TASK DETAILS ::
Once you have read the listing, write it all out exactly.

RECORDS SHOWN ::
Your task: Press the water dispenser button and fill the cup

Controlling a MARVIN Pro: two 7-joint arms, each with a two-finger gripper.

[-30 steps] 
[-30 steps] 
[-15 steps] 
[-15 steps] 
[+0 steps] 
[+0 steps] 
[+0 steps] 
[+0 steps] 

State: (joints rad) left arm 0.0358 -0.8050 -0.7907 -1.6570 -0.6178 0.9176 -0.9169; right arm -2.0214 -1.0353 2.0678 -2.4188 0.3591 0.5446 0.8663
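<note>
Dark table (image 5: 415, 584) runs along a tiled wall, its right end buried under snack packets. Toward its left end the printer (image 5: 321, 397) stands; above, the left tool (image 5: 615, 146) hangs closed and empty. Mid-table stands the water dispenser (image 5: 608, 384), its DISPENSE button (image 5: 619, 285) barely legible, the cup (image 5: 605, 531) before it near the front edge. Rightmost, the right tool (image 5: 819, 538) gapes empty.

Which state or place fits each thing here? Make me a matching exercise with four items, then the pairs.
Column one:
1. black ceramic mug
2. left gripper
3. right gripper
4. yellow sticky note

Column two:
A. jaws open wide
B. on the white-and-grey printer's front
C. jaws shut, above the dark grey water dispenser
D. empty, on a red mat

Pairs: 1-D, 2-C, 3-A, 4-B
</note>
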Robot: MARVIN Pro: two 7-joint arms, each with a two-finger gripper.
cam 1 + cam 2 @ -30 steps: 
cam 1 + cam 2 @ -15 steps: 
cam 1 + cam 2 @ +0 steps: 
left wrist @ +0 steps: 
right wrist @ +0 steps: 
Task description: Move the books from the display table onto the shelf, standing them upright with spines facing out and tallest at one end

SOLUTION FOR THIS PROBLEM ::
Your task: Press the water dispenser button and fill the cup

Controlling a MARVIN Pro: two 7-joint arms, each with a two-finger gripper.

[-30 steps] 
[-30 steps] 
[-15 steps] 
[-15 steps] 
[+0 steps] 
[+0 steps] 
[+0 steps] 
[+0 steps] 

State: (joints rad) left arm 0.0358 -0.8050 -0.7907 -1.6570 -0.6178 0.9176 -0.9169; right arm -2.0214 -1.0353 2.0678 -2.4188 0.3591 0.5446 0.8663
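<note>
Dark table (image 5: 415, 584) runs along a tiled wall, its right end buried under snack packets. Toward its left end the printer (image 5: 321, 397) stands; above, the left tool (image 5: 615, 146) hangs closed and empty. Mid-table stands the water dispenser (image 5: 608, 384), its DISPENSE button (image 5: 619, 285) barely legible, the cup (image 5: 605, 531) before it near the front edge. Rightmost, the right tool (image 5: 819, 538) gapes empty.

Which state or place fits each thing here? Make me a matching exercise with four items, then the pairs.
Column one:
1. black ceramic mug
2. left gripper
3. right gripper
4. yellow sticky note

Column two:
A. jaws open wide
B. on the white-and-grey printer's front
C. jaws shut, above the dark grey water dispenser
D. empty, on a red mat

Pairs: 1-D, 2-C, 3-A, 4-B
</note>
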Robot: MARVIN Pro: two 7-joint arms, each with a two-finger gripper.
cam 1 + cam 2 @ -30 steps: 
cam 1 + cam 2 @ -15 steps: 
cam 1 + cam 2 @ +0 steps: 
left wrist @ +0 steps: 
right wrist @ +0 steps: 
Task description: Move the books from the display table onto the shelf, standing them upright with spines facing out and tallest at one end

The exercise asks for nothing further.